Kevin Deldycke has collected a "curated list" of "awesome falsehoods programmers believe in," sorted by subject into meta, business, dates and time, emails, geography, human identity, networks, phone numbers, postal addresses and software engineering.
We've highlighted some of these in the past -- the articles about peoples' names were a big hit during the G+ Nym Wars -- but others are new to me. I'm also pretty fond of the Big List of Naughty Strings, which gives me all kinds of bad ideas.
Street names always end in descriptors like 'street', 'avenue', 'drive', 'square', 'hill' or 'view'
They don't always - for example: Piccadilly, London, W1J 9PN
OK, but when they do have a descriptor there will only be one
A street name can be entirely descriptors: 17 Hill Street, London, W1J 5LJ or Avenue Road, Toronto, Ontario.

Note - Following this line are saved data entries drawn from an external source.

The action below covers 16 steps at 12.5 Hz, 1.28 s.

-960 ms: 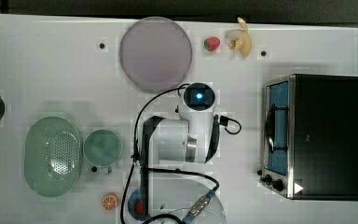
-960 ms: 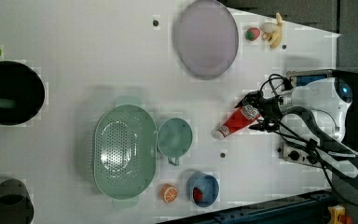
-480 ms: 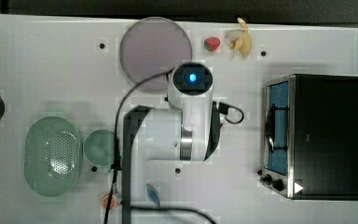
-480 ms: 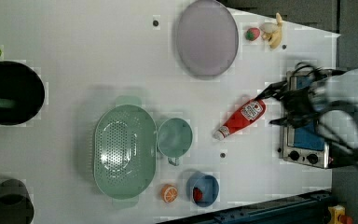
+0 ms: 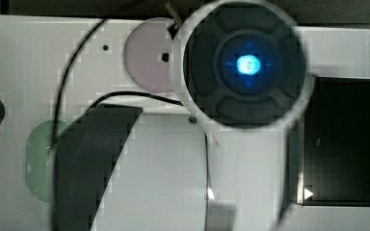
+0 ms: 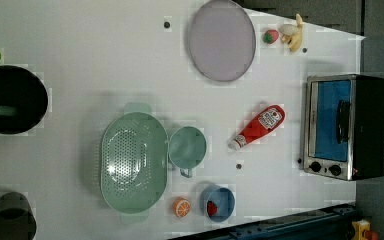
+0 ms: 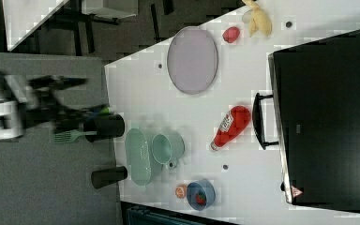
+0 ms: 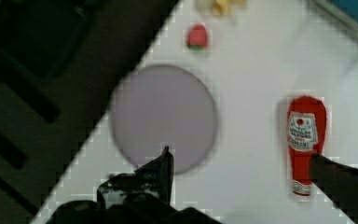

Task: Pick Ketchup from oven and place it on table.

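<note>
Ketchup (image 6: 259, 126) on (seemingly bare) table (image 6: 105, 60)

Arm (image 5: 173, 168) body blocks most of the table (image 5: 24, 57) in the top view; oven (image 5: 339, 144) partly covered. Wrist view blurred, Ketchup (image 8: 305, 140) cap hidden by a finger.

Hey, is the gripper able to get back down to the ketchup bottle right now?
Probably yes: the ketchup bottle lies alone on the table, clear of the oven, with nothing over it. The gripper hangs open above.
</note>
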Each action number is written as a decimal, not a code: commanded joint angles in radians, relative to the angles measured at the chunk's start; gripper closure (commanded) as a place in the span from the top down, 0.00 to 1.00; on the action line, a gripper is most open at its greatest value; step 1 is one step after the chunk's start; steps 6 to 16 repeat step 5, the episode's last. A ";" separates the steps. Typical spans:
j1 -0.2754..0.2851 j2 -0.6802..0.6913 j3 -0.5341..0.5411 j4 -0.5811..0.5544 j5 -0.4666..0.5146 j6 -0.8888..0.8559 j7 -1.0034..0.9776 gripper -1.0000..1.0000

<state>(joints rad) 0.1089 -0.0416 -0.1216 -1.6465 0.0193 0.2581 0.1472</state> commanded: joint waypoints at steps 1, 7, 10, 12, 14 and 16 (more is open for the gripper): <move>0.002 0.044 -0.014 0.012 0.007 -0.157 0.041 1.00; 0.000 0.043 -0.019 0.072 0.007 -0.288 0.041 1.00; 0.000 0.043 -0.019 0.072 0.007 -0.288 0.041 1.00; 0.000 0.043 -0.019 0.072 0.007 -0.288 0.041 1.00; 0.000 0.043 -0.019 0.072 0.007 -0.288 0.041 1.00; 0.000 0.043 -0.019 0.072 0.007 -0.288 0.041 1.00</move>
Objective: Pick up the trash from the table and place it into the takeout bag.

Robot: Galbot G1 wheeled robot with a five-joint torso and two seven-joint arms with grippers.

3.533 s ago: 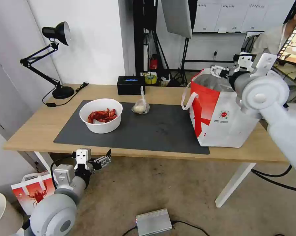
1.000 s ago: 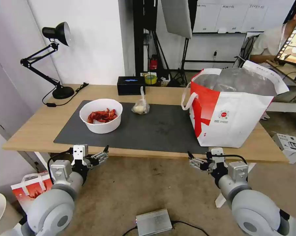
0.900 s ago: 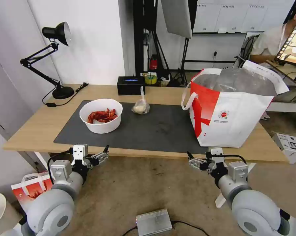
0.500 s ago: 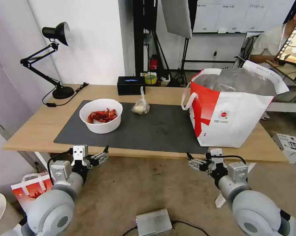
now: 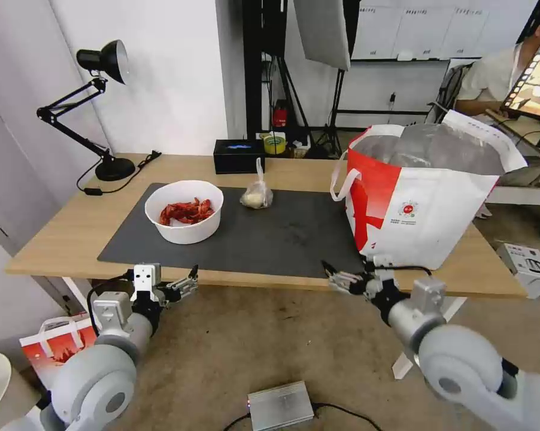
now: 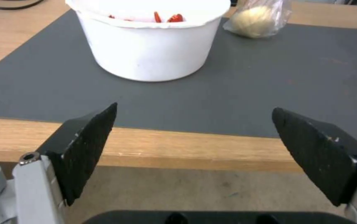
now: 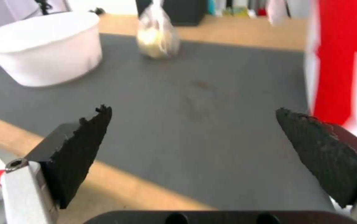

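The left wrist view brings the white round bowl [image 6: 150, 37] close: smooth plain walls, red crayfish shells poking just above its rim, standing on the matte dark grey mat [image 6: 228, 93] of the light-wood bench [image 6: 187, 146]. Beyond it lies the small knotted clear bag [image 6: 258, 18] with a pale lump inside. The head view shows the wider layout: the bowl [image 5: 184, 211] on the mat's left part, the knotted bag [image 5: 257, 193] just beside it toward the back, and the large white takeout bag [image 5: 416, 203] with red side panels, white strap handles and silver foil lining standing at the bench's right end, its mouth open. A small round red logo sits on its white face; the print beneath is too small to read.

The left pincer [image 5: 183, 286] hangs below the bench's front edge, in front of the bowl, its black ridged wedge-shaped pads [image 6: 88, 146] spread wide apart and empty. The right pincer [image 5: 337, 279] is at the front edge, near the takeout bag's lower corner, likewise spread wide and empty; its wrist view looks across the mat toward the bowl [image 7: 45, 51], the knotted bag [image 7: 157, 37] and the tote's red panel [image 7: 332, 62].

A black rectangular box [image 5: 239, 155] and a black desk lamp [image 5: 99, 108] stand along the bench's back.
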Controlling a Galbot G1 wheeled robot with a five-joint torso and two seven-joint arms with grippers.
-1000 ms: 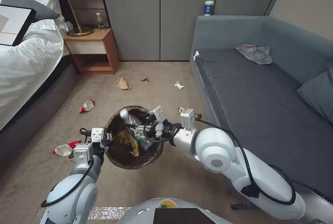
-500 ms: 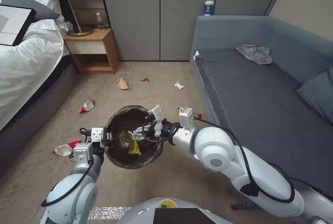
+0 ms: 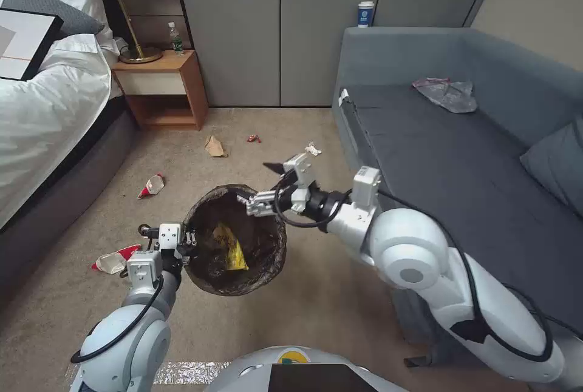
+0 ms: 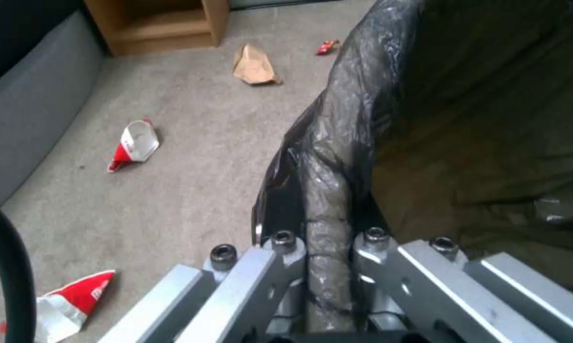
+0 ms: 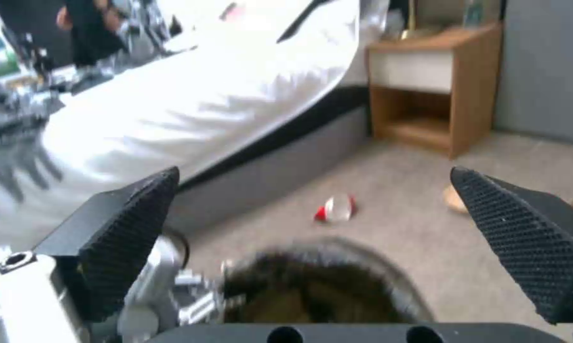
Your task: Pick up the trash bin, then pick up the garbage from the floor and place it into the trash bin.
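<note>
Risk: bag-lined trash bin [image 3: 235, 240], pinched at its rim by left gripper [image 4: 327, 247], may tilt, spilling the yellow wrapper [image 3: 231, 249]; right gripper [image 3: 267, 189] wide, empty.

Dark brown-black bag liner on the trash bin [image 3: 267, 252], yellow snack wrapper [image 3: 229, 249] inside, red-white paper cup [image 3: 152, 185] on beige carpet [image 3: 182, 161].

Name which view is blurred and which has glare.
Right wrist view: soft motion blur over the trash bin rim and bed, though the open right gripper pads stay crisp. Left wrist view: sheen on the bag where the left gripper clamps it. Head view: evenly lit, sharp.
</note>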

OK, but when they do have a descriptor it will be at the end
French addresses use prefix descriptors like 'rue', 'avenue', 'place' and 'allee'.
OK, but if there's a descriptor it'll be at the start or end of the street name.
Or the middle, like 3 Bishops Square Business Park, Hatfield, AL10 9NA
OK, but at the very least you wouldn't name a town Street
Actually there's a town called Street in Somerset, UK.
Awesome Falsehood [Kevin Deldycke/Github]
(via 4 Short Links)
(Image: Belief Venn diagram, Dando Dangerslice, PD)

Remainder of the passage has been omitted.